Try it:
Copy out every line of the listing in which "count" appears.
+++ Available data
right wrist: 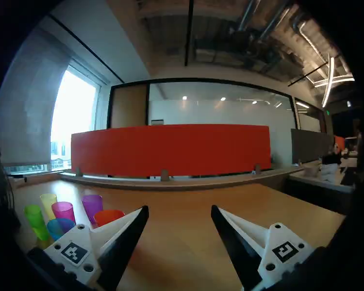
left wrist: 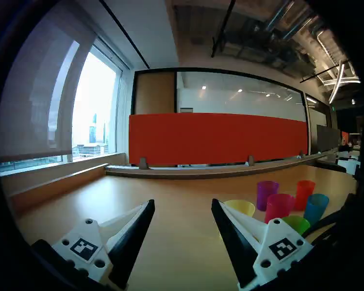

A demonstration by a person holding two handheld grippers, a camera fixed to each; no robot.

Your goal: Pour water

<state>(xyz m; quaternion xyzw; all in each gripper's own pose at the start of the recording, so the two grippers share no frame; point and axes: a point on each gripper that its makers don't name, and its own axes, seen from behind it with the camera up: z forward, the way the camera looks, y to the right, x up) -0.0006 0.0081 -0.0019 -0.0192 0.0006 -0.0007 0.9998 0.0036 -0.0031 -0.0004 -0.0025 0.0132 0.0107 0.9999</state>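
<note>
1. Left gripper view: left gripper (left wrist: 182,202) sits low over the pale wooden tabletop (left wrist: 182,242), its black-edged white fingers spread wide with nothing between them. Six translucent plastic cups (left wrist: 279,206) (yellow, purple, pink, red, blue, green) stand clustered just right of the right finger.
2. Right gripper view: right gripper (right wrist: 180,208) also spread, empty. The plastic cups (right wrist: 63,212) cluster at left, beside the left finger. A long red partition panel (right wrist: 172,148) runs along the table's far edge.

Cups (left wrist: 279,206) bunched together on the tabletop (left wrist: 182,194), off to the right in the left gripper view, over on the left in the right gripper view. Behind them, a partition (left wrist: 216,138) runs along the far edge, with a window (left wrist: 92,116) at left.
</note>
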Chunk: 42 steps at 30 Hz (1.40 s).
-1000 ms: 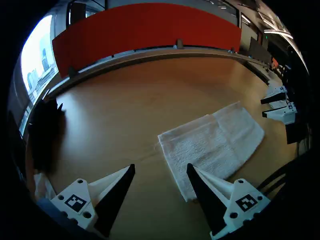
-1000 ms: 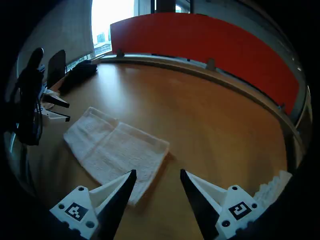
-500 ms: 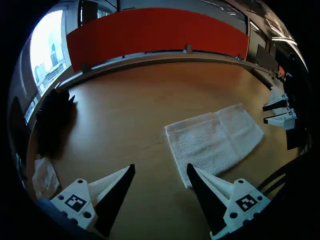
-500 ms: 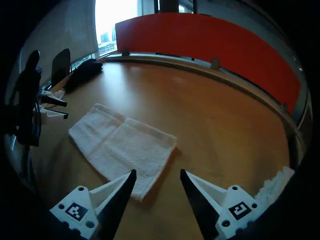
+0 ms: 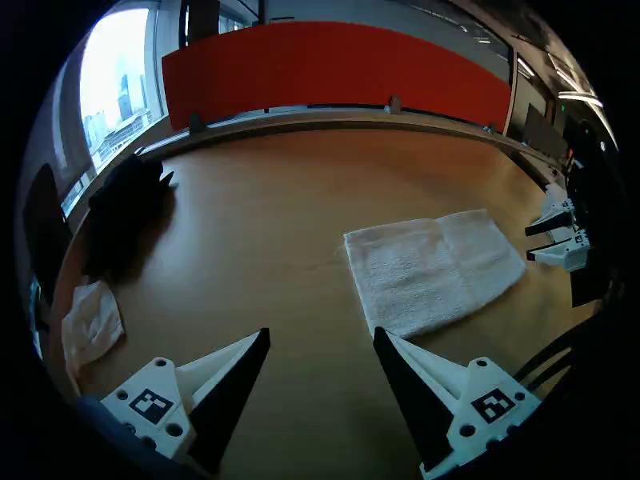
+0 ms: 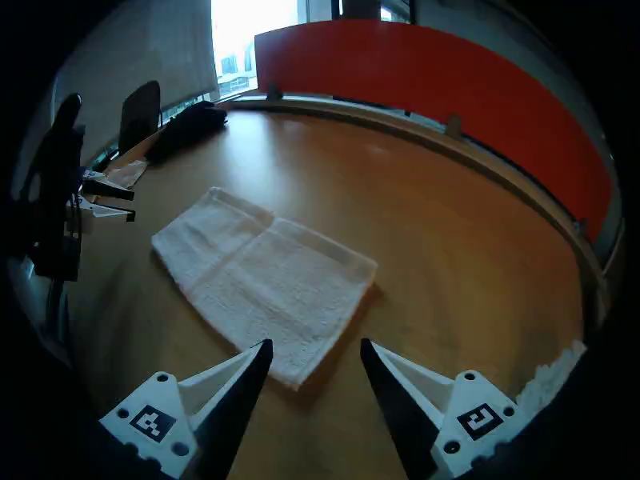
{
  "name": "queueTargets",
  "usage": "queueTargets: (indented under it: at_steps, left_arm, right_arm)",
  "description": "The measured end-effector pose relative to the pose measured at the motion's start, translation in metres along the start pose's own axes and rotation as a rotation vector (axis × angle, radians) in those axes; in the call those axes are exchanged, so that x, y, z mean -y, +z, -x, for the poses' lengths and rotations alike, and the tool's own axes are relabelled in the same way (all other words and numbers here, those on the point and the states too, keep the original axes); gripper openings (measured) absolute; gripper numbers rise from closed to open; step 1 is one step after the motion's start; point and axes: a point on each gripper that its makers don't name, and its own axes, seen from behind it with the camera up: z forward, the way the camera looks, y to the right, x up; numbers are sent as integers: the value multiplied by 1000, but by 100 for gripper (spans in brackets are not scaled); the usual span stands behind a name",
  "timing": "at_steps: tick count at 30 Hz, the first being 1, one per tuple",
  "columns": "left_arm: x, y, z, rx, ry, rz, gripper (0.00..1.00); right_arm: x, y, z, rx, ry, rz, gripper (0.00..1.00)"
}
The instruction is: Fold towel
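A white towel [image 5: 432,268] lies folded flat on the wooden table [image 5: 272,208]; the right gripper view shows the towel [image 6: 264,276] from the opposite side. My left gripper [image 5: 320,352] hovers open just short of the towel's near edge, nothing between its fingers. My right gripper [image 6: 314,360] is open too, above the towel's near corner without touching it. The right gripper [image 5: 552,238] appears far off at the right in the left gripper view. The left gripper [image 6: 108,200] appears at the far left in the right gripper view.
A red partition [image 5: 336,68] runs along the table's far edge. A dark bag [image 5: 124,212] lies at the table's left end, with a crumpled white cloth [image 5: 92,324] near it. Another white cloth [image 6: 552,372] sits at the right edge by my right gripper. Windows [image 5: 112,96] stand behind.
Both grippers have drawn back from the towel, which now sits farther from the fingertips. The left view has turned, bringing the crumpled cloth and bag more into view.
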Motion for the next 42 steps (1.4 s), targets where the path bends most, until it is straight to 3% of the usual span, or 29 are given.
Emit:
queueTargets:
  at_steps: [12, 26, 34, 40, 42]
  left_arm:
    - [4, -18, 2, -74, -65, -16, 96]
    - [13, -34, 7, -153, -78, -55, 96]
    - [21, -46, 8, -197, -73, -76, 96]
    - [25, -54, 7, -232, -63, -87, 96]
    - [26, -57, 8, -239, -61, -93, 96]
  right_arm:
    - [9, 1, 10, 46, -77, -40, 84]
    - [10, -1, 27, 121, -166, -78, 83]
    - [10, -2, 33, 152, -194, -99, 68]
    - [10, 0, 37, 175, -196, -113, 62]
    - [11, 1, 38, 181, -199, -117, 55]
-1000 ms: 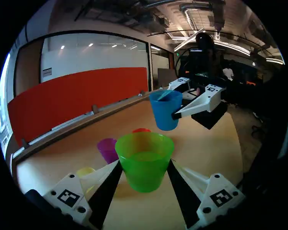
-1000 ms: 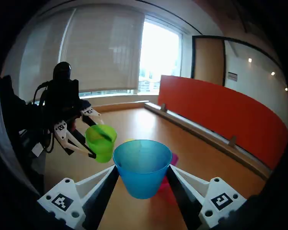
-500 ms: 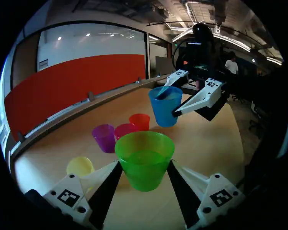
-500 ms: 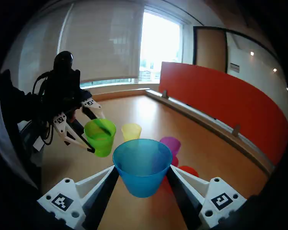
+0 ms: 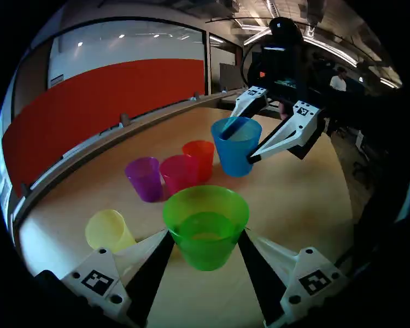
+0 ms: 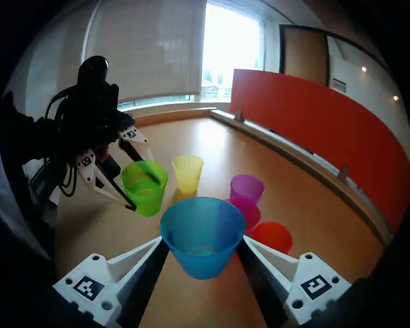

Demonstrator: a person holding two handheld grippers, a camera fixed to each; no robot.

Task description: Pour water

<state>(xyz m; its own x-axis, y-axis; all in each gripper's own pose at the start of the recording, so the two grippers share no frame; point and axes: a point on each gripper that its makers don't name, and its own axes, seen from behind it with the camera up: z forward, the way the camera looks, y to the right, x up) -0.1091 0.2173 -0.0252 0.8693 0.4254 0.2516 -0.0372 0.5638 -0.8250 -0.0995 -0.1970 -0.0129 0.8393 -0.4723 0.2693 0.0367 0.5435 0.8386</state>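
Observation:
My left gripper [image 5: 206, 243] is shut on a green cup [image 5: 206, 224] with water in its bottom, held upright above the wooden table [image 5: 292, 191]. The right gripper [image 5: 247, 134] faces it across the table, shut on a blue cup [image 5: 236, 145]. In the right gripper view that blue cup [image 6: 203, 236] sits upright between my right gripper's [image 6: 203, 251] fingers, with a little water at its bottom. Farther left there, the left gripper [image 6: 131, 183] holds the green cup [image 6: 145, 187].
Between the two grippers stand a yellow cup [image 5: 107, 230], a purple cup [image 5: 145, 178], a pink cup [image 5: 179, 173] and an orange cup [image 5: 199, 158]. A red partition [image 5: 95, 104] runs along the table's far edge. A window [image 6: 229, 49] glows behind.
Both grippers have tipped their view downward, so the cups on the table have come into sight. The green and blue cups stay gripped and upright.

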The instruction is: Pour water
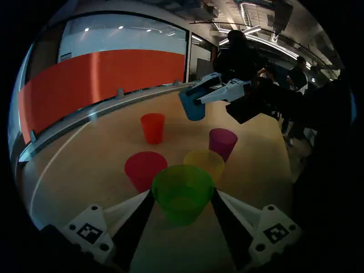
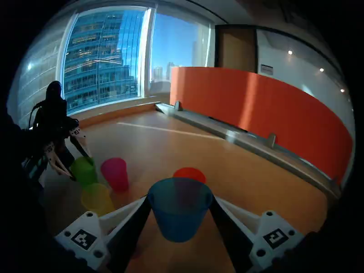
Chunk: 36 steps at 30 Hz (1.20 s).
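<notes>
At bottom centre of the left gripper view, the left hand-held gripper (image 1: pixel 182 196) clamps an upright green cup (image 1: pixel 182 184). Upper centre, well apart above the table (image 1: pixel 98 152), the right hand-held gripper (image 1: pixel 199 94) grips a blue cup (image 1: pixel 191 110), raised higher.

The green cup (image 1: pixel 183 193) and the blue cup (image 2: pixel 180 207) are seen to be of translucent plastic — smooth, faintly glossy, with light passed through the walls. The same tinted plastic is shown by the red cup (image 1: pixel 144 169), yellow cup (image 1: pixel 205 163), purple cup (image 1: pixel 223 142) and orange cup (image 1: pixel 153 127). The table (image 1: pixel 91 159) is finished in pale wood, smooth and satin. The fingers (image 1: pixel 120 208) of the left gripper (image 1: pixel 182 194) are cased in matt white plastic.
</notes>
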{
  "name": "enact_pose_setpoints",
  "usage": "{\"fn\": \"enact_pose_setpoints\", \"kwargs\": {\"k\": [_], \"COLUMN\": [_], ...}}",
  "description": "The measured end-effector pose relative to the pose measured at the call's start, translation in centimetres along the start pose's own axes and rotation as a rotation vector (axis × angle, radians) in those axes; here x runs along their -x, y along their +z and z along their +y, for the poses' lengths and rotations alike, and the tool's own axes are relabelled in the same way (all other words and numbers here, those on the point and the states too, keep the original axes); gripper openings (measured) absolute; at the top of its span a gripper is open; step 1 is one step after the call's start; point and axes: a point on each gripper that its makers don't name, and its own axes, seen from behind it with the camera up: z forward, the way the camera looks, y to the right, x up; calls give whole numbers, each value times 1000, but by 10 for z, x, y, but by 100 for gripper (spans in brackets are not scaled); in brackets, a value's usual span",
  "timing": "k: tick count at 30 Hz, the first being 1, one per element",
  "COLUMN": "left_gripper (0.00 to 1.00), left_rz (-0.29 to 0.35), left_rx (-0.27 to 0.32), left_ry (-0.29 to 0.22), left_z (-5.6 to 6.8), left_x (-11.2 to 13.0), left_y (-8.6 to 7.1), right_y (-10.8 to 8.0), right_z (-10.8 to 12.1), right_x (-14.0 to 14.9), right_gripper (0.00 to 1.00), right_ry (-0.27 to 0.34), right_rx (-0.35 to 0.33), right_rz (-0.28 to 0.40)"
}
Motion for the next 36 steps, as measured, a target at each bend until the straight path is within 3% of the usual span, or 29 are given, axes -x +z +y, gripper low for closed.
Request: {"fn": "enact_pose_setpoints", "kwargs": {"k": [18, 36], "left_gripper": [86, 87], "left_rz": [-78, -102], "left_rx": [29, 21], "left_ry": [56, 92], "left_z": [-3, -6], "left_x": [23, 31], "left_y": [13, 7], "right_y": [16, 21], "right_z": [-1, -14], "right_x": [23, 48], "right_gripper": [91, 92], "right_ry": [15, 26], "right_rx": [-23, -49], "right_rz": [-51, -109]}}
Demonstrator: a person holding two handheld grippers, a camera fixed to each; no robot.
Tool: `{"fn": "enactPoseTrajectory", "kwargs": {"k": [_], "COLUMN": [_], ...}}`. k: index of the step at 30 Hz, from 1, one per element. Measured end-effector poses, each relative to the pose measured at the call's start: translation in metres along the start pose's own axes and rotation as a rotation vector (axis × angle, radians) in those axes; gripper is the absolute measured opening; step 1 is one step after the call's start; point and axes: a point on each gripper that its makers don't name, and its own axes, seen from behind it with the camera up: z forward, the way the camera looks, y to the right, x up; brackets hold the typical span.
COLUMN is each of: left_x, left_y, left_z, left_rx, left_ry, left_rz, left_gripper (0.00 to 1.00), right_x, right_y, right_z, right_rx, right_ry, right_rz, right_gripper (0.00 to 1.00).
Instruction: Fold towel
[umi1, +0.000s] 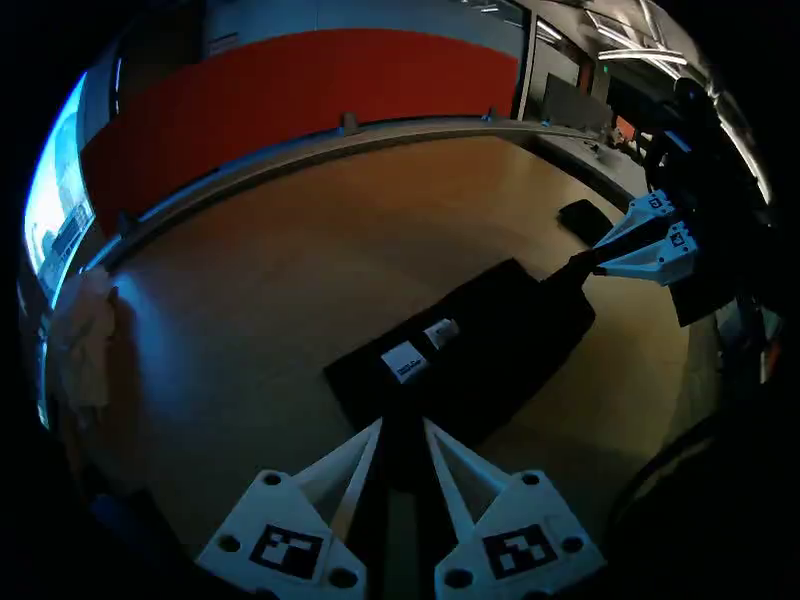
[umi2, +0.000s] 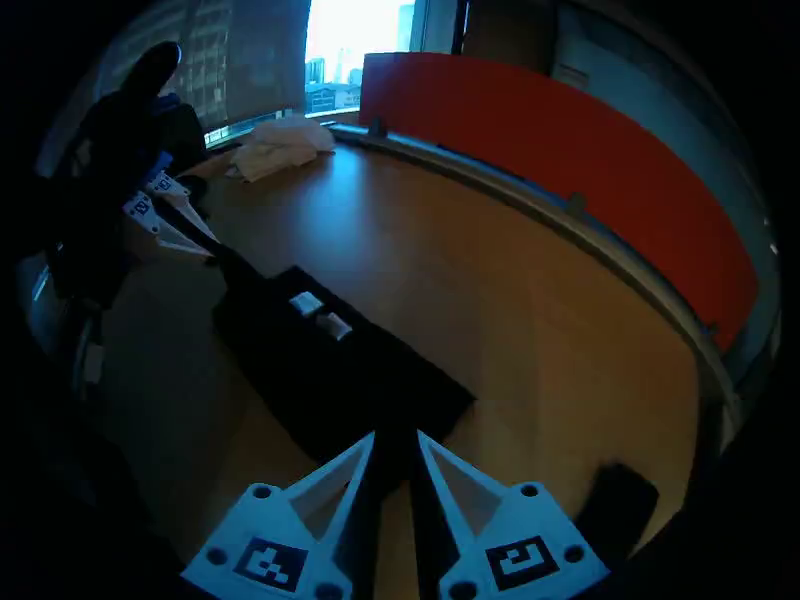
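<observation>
A black towel (umi1: 480, 340) lies stretched in a long strip on the wooden table (umi1: 300, 260), with two white labels (umi1: 405, 362) on top. My left gripper (umi1: 403, 440) is shut on its near end, dark cloth pinched between the white fingers. In the left gripper view, my right gripper (umi1: 597, 262) grips the far end, lifting that corner slightly. The right gripper view shows the same towel (umi2: 340, 380) from the other end: my right gripper (umi2: 397, 450) is shut on the near corner, and my left gripper (umi2: 215, 255), held by a dark-sleeved person, holds the far corner.
A crumpled cream cloth (umi2: 280, 145) lies at the table's window end, also seen as a cream cloth (umi1: 85, 340). A small black object (umi1: 585, 218) rests on the table beyond the towel. A red partition (umi1: 300, 90) and a rail border the far edge.
</observation>
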Motion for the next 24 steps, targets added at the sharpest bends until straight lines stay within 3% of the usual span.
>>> {"fn": "enactPoseTrajectory", "kwargs": {"k": [10, 16, 24], "left_x": [-0.011, -0.017, -0.019], "left_y": [-0.008, -0.015, -0.024], "left_z": [0.025, 0.039, 0.051], "left_rx": [0.011, 0.028, 0.056], "left_ry": [-0.017, -0.029, -0.035], "left_rz": [0.028, 0.032, 0.046], "left_gripper": [0.16, 0.26, 0.3], "right_x": [-0.011, -0.015, -0.018], "right_y": [0.01, 0.014, 0.02], "right_z": [0.023, 0.035, 0.045], "right_rx": [-0.002, -0.01, -0.022], "right_ry": [-0.031, -0.041, -0.056], "right_rz": [0.022, 0.05, 0.05], "right_gripper": [0.15, 0.16, 0.2]}}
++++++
Answer space:
  "timing": "at_steps: tick count at 30 Hz, the first being 1, one per tuple",
  "timing": "k: tick count at 30 Hz, the first being 1, one per element",

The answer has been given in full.